从前高妙容喜欢李谦,他是知道的。万一高妙容找到李谦那里,李谦拒绝了他却答应帮高妙容,他觉得他心里恐怕会在很长的一段时间里都满怀猜疑的。可若是李谦像依旧拒绝了高妙容,高妙容肯定会觉得他没有本事,李谦压根就没有把他放在眼里的。
不管是前者还是后者,李麟都觉得不好受。
高妙容很想去见李谦。
从前李谦对她是不错的。
每次遇到她都会和她打招呼,有时候还会停下来和她寒暄两句。
可她却没有想到,每次李谦和她寒暄的时候都是因为想和李冬至说话,李冬至战战兢兢半天也说不出一句话来,她却喧宾夺主地抢了李冬至的话说。
夫妻俩人正对峙着,室里传来李冕的哭声。
两人齐齐急奔李冕的内室,把这件事抛到了脑后。
随之李麟不死心地连请了好几个大夫,大夫都异口同声地说从前的伤还没有完全长好,如今他们都没这本事帮李冕把鼻梁接上。
李麟没有办法,只能又去找李谦。
谁知道李谦却进了宫,说不知道什么时候出宫。
李麟眉头皱得死死的,觉得李谦这是避着他。
之后他连来了两三次,都没有遇到李谦。
李冕的鼻子却等不得,他只好守在了长公主府门口。
春日阳光明媚,照在人身上懒洋洋的。
李麟的心底却一片冰凉。
他觉得他从来没有受过这样的羞辱。
好不容易看到了李谦的马车,马车却长驱直入进了长公主府。
李麟追了上去,被看守的拦在了门外。
他拼命向门房说明自己是李谦的堂兄,可那门房却皮笑肉不笑地道:“既然是李家大老爷,还请正正经经地拿了拜帖过来,别为难我们兄弟被大管事责怪,说我们连个门房都做不好。”
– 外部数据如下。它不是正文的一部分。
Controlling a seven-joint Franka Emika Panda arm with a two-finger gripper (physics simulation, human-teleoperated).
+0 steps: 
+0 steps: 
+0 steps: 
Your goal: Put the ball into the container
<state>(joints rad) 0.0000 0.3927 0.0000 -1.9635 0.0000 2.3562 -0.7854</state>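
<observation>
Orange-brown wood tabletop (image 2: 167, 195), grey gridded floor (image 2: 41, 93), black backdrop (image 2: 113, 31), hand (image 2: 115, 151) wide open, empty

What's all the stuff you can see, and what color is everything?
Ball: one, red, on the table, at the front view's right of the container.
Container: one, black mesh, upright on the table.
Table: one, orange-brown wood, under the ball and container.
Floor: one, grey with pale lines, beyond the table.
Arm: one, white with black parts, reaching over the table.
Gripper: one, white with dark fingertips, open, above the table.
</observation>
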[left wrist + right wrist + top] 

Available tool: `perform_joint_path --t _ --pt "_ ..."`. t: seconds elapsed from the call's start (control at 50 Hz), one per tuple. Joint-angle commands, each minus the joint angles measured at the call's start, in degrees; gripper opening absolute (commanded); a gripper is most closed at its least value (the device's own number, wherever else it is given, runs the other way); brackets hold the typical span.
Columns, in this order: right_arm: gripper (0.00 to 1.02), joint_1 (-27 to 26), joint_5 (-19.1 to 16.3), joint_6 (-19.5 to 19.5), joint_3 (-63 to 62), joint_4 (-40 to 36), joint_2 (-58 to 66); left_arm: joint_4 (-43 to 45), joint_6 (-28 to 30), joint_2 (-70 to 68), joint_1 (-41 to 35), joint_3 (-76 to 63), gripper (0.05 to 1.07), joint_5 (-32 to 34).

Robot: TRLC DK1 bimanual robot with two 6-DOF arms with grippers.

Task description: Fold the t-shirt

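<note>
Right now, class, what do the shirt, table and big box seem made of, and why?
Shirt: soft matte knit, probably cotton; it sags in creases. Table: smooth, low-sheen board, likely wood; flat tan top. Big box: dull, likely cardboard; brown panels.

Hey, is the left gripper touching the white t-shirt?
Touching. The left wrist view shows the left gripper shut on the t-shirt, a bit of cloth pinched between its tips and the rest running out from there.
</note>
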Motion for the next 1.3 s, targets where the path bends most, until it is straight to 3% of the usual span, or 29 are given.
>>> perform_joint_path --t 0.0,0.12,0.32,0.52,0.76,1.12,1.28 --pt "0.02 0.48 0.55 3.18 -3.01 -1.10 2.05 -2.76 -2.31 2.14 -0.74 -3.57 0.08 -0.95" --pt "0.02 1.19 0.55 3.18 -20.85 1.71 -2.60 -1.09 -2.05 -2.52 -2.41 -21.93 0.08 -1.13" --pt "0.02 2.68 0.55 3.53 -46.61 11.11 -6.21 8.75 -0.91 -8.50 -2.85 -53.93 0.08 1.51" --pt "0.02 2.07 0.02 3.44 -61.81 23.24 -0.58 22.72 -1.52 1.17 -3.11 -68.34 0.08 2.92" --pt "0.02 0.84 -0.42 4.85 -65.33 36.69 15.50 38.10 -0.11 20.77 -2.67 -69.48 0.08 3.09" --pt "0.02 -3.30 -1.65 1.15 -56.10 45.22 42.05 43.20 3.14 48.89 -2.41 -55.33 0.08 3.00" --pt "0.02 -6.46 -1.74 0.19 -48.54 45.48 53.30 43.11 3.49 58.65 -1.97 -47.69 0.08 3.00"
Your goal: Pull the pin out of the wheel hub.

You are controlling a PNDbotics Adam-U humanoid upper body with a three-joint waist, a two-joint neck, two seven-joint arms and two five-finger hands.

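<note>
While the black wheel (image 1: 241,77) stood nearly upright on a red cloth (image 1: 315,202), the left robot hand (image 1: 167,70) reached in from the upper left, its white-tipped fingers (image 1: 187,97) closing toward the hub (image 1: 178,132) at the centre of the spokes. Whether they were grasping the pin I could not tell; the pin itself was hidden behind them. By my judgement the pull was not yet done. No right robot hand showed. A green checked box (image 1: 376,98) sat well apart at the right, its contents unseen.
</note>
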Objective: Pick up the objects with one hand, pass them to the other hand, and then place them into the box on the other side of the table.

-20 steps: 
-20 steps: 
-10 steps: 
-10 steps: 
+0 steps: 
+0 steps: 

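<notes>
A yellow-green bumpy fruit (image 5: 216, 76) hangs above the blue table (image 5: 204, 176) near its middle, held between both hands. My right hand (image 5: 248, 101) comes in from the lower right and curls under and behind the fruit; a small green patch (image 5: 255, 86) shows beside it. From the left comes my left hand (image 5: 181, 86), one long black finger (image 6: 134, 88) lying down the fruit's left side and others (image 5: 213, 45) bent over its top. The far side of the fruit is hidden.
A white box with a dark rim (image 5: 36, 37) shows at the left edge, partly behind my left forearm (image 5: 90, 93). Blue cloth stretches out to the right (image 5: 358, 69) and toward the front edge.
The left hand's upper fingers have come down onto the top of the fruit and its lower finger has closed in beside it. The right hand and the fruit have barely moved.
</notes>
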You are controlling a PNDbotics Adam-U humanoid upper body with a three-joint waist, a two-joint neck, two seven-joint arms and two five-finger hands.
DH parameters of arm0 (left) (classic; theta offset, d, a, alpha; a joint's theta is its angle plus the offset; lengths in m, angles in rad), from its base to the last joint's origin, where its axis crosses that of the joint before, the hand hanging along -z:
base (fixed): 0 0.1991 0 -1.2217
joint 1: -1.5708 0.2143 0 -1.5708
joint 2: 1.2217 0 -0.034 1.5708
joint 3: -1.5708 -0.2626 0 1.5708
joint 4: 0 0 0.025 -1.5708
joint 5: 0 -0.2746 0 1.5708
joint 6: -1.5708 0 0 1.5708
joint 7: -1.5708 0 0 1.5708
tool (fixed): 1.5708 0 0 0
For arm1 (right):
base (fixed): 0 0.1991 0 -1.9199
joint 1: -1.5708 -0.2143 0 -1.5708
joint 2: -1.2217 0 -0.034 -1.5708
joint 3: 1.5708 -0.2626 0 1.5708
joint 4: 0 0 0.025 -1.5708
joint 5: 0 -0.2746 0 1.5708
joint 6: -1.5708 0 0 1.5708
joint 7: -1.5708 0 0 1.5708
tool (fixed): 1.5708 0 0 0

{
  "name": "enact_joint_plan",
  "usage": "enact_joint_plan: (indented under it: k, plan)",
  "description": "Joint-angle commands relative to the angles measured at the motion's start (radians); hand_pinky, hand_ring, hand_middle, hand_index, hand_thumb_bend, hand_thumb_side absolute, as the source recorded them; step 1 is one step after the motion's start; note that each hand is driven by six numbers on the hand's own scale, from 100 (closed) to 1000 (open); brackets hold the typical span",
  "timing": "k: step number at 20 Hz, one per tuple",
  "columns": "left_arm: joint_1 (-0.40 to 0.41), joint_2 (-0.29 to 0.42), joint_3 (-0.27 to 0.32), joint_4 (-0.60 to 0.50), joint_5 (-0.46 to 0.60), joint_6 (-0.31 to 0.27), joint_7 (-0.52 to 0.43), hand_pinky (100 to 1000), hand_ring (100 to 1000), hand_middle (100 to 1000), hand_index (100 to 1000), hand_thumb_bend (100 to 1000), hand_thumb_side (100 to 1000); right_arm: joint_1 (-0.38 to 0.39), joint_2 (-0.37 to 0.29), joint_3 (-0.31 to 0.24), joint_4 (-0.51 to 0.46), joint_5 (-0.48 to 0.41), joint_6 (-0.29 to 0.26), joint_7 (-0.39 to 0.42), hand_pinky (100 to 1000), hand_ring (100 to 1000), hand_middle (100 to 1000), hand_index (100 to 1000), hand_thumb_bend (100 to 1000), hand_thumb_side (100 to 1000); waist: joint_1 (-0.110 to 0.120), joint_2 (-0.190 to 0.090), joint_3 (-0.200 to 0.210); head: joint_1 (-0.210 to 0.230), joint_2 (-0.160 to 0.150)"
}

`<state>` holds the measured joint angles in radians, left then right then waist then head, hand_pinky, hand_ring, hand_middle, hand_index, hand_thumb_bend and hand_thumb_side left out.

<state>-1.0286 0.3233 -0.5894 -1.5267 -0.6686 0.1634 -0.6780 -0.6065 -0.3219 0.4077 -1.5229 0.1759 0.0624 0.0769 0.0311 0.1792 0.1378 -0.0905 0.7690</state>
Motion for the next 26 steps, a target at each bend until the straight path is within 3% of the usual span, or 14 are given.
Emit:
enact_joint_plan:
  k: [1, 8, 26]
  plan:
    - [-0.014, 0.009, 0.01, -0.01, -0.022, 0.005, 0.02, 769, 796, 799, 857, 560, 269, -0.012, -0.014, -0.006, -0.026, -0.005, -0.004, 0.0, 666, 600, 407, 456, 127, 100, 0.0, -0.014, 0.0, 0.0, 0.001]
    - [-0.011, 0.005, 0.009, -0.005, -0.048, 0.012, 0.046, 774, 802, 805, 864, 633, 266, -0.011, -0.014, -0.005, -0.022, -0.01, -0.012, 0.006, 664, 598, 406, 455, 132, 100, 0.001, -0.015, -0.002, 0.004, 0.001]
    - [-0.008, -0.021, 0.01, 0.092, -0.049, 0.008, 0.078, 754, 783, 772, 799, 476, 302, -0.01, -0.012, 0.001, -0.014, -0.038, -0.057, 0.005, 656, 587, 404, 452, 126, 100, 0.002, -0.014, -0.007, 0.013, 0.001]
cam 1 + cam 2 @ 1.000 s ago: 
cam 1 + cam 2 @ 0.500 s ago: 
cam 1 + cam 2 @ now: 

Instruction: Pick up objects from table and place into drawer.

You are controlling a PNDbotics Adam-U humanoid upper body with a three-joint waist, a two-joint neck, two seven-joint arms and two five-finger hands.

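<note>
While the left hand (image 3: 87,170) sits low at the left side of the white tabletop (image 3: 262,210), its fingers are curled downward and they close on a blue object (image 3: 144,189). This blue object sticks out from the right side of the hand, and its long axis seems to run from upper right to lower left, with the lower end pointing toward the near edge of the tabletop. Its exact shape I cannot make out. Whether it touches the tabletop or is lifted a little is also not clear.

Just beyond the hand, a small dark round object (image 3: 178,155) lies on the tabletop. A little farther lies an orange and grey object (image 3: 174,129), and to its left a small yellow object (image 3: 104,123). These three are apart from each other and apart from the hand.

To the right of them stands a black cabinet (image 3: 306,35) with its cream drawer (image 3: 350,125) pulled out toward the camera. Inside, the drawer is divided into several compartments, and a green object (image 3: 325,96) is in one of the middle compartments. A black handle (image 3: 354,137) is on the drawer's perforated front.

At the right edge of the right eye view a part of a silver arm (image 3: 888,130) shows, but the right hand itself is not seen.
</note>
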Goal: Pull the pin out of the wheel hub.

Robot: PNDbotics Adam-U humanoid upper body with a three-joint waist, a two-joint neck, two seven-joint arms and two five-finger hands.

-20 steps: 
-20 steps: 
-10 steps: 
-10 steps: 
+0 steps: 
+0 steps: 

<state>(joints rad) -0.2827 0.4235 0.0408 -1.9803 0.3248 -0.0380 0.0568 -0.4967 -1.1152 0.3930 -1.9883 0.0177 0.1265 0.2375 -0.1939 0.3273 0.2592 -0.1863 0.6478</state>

李麟这才惊觉自己失态,在身上摸了半天,哪里带了拜帖出来,又匆匆回了客栈,亲自拿了拜帖过来。
门房是原来镇国公府的人,虽说姜镇元不在京里,可姜家的女婿成了京中的显贵,对他们来说,日子还和从前一样。虽然不会轻怠别人,却也犯不着巴结谁。拿了拜帖按规矩把李麟请进门房旁的厢房喝茶,派了小厮把拜帖送到了内宅的李谦手中。